Le Centre cinématographique marocain (CCM) introduit une nouvelle procédure destinée à encadrer davantage l’accès au soutien public à la production cinématographique nationale. Désormais, les sociétés de production devront prouver l’enregistrement officiel des contrats conclus avec les scénaristes pour pouvoir bénéficier de l’aide publique accordée en phase d’avant-production.
Dans un communiqué diffusé récemment, l’institution précise que cette vérification deviendra effective dès la première session de soutien de l’année 2026. Concrètement, les données relatives à l’auteur du scénario déclarées sur la plateforme numérique dédiée au soutien à la production cinématographique feront l’objet d’un contrôle systématique. Elles devront correspondre aux informations déjà enregistrées soit dans le registre national du cinéma, soit dans le registre public instauré dans le cadre de la loi n°70.17.
L’objectif est de s’assurer que le contrat liant la société de production au scénariste a bien été déclaré et enregistré conformément aux dispositions légales. Cette formalité deviendra ainsi une condition préalable pour accéder au financement public destiné au développement des œuvres cinématographiques marocaines.
À travers ce mécanisme, le CCM entend renforcer la transparence dans l’octroi des aides publiques et sécuriser les relations contractuelles au sein de l’industrie du cinéma. Le dispositif vise également à prévenir les litiges liés à la propriété intellectuelle et à garantir une reconnaissance claire des auteurs de scénarios, dont le travail constitue le socle de toute production audiovisuelle.
Cette mesure s’inscrit dans le cadre de l’application de la loi n°18.23 relative à l’industrie cinématographique et à la réorganisation du Centre cinématographique marocain. Adopté pour moderniser le secteur et adapter son cadre réglementaire aux évolutions de la création audiovisuelle, ce texte prévoit notamment un renforcement de la gouvernance et des mécanismes de contrôle entourant les activités cinématographiques.
Dans ce contexte, l’enregistrement des contrats entre producteurs et scénaristes devient un outil central pour mieux protéger les droits d’auteur et structurer les relations professionnelles dans la filière.

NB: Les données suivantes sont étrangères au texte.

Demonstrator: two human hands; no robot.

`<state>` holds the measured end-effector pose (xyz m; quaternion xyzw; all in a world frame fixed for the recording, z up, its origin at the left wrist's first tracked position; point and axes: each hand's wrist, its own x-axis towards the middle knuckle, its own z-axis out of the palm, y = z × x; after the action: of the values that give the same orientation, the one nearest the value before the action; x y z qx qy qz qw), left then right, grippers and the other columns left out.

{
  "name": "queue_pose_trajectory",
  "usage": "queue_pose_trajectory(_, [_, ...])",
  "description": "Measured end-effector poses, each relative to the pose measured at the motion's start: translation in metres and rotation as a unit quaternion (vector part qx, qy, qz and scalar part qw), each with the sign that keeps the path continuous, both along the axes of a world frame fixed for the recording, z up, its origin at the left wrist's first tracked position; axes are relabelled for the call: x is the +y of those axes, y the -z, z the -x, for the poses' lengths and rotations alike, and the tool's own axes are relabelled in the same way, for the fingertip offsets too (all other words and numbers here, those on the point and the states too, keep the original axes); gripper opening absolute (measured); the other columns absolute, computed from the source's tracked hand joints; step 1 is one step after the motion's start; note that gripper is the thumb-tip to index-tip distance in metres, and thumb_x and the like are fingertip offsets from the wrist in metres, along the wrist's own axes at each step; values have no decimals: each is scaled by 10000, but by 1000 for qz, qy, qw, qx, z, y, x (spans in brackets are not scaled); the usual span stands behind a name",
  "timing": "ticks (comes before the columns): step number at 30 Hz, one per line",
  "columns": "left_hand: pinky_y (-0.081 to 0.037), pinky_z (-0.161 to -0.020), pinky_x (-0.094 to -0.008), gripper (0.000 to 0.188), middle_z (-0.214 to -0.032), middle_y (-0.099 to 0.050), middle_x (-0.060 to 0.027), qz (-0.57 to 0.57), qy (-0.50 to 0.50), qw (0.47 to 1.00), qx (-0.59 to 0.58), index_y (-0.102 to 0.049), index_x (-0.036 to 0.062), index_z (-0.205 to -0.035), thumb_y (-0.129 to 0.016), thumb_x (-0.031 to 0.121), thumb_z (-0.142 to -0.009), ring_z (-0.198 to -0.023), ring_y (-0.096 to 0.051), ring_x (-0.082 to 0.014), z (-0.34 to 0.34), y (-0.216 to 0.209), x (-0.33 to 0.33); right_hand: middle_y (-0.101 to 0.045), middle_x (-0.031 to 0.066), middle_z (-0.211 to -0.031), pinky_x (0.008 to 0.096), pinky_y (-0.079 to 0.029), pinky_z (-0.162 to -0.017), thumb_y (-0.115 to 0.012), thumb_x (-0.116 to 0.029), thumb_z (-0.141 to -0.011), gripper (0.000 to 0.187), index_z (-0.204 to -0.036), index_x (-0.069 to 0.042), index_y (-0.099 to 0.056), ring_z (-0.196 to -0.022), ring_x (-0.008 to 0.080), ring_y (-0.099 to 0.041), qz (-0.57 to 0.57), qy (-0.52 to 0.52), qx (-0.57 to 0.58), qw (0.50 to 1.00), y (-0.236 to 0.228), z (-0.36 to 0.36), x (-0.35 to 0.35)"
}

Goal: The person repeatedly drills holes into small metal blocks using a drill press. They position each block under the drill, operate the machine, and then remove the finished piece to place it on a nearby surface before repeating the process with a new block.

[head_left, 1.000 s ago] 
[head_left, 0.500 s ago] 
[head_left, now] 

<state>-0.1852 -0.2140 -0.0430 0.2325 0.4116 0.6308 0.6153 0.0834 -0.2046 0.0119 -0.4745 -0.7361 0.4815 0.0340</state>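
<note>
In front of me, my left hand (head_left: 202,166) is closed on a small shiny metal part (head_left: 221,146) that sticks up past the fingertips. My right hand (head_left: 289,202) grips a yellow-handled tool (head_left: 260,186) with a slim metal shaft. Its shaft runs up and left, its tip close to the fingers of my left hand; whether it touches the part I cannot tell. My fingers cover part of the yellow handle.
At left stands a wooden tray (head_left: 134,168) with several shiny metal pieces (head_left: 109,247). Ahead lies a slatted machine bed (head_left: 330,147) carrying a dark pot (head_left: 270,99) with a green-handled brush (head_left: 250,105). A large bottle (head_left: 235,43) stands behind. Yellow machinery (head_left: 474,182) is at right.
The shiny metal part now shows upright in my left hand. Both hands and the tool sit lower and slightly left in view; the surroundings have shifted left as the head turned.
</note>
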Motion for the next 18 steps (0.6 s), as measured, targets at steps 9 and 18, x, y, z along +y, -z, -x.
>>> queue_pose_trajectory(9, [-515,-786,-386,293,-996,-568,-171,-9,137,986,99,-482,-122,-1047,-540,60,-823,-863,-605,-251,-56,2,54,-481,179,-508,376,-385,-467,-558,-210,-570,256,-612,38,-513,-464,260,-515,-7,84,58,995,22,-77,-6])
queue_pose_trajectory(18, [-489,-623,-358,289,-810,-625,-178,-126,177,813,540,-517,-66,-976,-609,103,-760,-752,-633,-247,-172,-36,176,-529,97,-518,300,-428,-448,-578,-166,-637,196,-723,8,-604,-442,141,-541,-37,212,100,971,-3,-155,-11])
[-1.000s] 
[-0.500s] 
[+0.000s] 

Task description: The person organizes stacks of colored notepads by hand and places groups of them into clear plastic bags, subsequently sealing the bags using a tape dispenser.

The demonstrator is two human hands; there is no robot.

En conditionnant l’accès au soutien public à la conformité de ces déclarations, le CCM cherche à instaurer des pratiques plus rigoureuses au sein de la production nationale.

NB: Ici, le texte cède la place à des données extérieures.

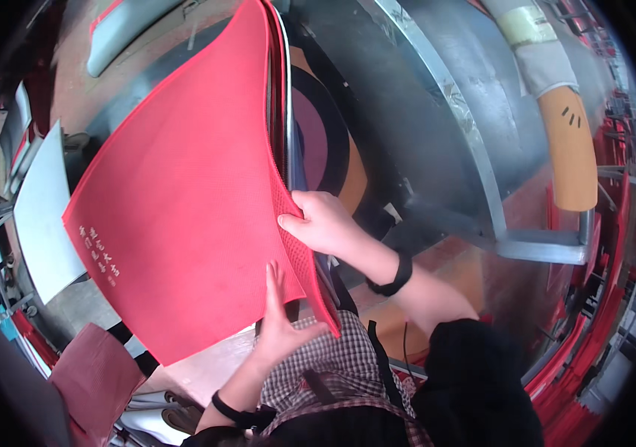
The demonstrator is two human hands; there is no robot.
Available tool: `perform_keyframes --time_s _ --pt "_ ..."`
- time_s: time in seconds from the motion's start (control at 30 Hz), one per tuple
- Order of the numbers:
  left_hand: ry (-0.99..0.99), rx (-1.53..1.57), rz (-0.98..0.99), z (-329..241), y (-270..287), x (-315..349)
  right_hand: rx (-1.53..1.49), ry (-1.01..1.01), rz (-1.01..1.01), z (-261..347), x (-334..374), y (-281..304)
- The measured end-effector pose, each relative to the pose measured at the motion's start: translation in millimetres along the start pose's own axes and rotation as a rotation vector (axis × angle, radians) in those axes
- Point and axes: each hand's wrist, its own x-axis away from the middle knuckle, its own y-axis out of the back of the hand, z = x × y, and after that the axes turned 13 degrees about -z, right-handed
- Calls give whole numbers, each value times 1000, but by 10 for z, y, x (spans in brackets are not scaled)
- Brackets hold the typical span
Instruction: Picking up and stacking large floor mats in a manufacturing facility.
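A large, flexible red mat (pixel 191 164) stands bent upright in front of me, with pale printing near its left corner. Along its right side, more sheet edges show behind it, and the red textured edge (pixel 320 305) of one flares out at the bottom. My right hand (pixel 322 220) is closed around that right edge, thumb on the near side. Below it, my left hand (pixel 286 328) has its fingers spread, fingertips at the mat's lower face and thumb pointing toward the flared edge. How many layers the right hand grips is hidden.
A grey metal surface with a raised rail (pixel 467 112) lies ahead to the right. An orange tubular piece (pixel 575 149) hangs over its right side. Behind the mat shows a purple disc (pixel 310 138) ringed in black. White sheets (pixel 46 216) and a dull-red piece (pixel 94 380) stand at left.
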Motion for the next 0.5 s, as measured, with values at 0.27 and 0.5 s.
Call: perform_keyframes --time_s 0.27,0.5 --pt "428 213 -280 -460 303 -700 249 319 77 191 305 -424" --pt "556 408 -321 -4 296 -746 -93 182 9 -173 457 -674"
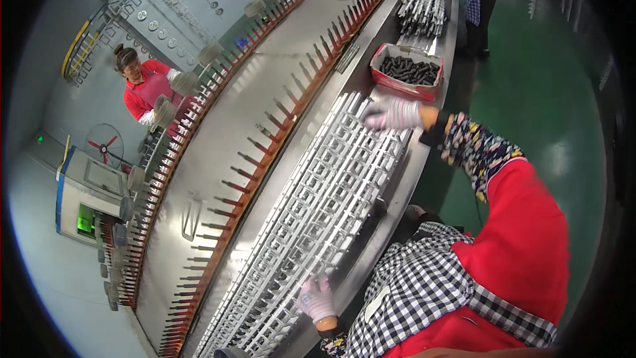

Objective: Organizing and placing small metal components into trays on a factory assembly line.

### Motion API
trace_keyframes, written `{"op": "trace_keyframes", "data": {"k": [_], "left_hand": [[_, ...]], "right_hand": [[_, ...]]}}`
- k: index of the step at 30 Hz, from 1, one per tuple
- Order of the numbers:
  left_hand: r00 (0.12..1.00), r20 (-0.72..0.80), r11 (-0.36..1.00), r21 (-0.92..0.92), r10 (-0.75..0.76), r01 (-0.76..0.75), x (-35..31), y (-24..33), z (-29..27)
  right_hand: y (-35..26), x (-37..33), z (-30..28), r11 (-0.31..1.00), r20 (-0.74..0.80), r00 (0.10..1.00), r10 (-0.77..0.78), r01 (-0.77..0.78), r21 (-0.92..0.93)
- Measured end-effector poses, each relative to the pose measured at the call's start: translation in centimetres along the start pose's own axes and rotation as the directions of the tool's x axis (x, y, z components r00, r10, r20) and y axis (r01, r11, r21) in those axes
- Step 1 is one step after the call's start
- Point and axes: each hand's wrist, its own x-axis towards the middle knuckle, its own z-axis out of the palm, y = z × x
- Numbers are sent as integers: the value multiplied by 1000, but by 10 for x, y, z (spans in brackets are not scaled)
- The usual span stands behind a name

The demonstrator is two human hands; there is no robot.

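Long white metal racks [318,192] with many short crossbars lie side by side on the steel bench. My right hand [392,114], in a pale striped glove, is closed at the racks' far end, its fingers curled over a rail. Nearer to me, my left hand [316,298], in a similar pinkish glove, is at the racks' near side edge. Its fingers are bent against the outer rail and partly hidden. Dark pieces show between the bars lower down.
Beyond the racks stands a red-and-white box [407,73] of black cylindrical parts. Upright spindles [242,189] line the conveyor [225,119] at the left. A co-worker in red [152,86] handles round grey pieces across it. Another person [480,0] stands at the far bench by more racks [424,3].
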Motion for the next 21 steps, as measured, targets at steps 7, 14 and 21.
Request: {"op": "trace_keyframes", "data": {"k": [7, 14, 21], "left_hand": [[985, -171, 998, -60, 2, -13, -9, 47, 10], [931, 39, 812, -476, -363, 337, -16, 82, 3], [920, -159, 925, -193, -359, 328, 2, 126, 8]], "right_hand": [[179, 41, -148, 907, -283, 867, 411, -357, 223], [280, 144, -208, 945, -404, 901, 159, -257, -201], [313, 318, -247, 958, -623, 730, 281, -171, 232]]}}
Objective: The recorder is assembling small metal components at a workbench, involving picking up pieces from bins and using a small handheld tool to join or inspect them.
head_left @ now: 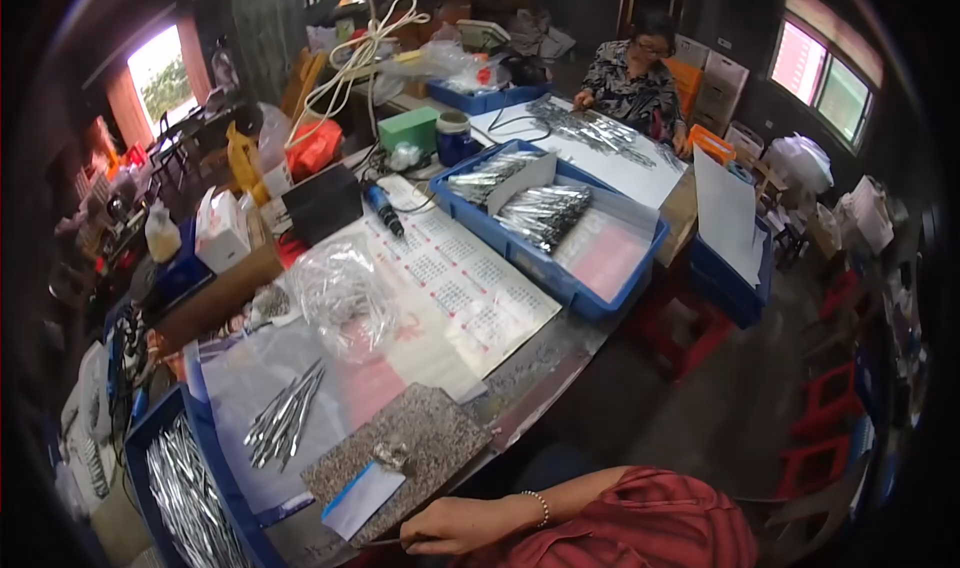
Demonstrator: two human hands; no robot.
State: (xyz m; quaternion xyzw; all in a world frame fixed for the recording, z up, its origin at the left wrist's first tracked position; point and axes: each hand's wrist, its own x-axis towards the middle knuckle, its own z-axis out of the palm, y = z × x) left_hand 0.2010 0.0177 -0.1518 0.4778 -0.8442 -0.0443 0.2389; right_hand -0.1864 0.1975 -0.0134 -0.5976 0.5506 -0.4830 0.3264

Au-delà de l’aspect administratif, la démarche répond aussi à une revendication récurrente d’une partie des professionnels du secteur, qui appellent depuis plusieurs années à une meilleure protection des scénaristes et à une clarification des responsabilités contractuelles.
Avec cette nouvelle procédure, les autorités espèrent ainsi consolider la crédibilité du système de soutien public au cinéma marocain, tout en favorisant un environnement plus équitable pour les créateurs.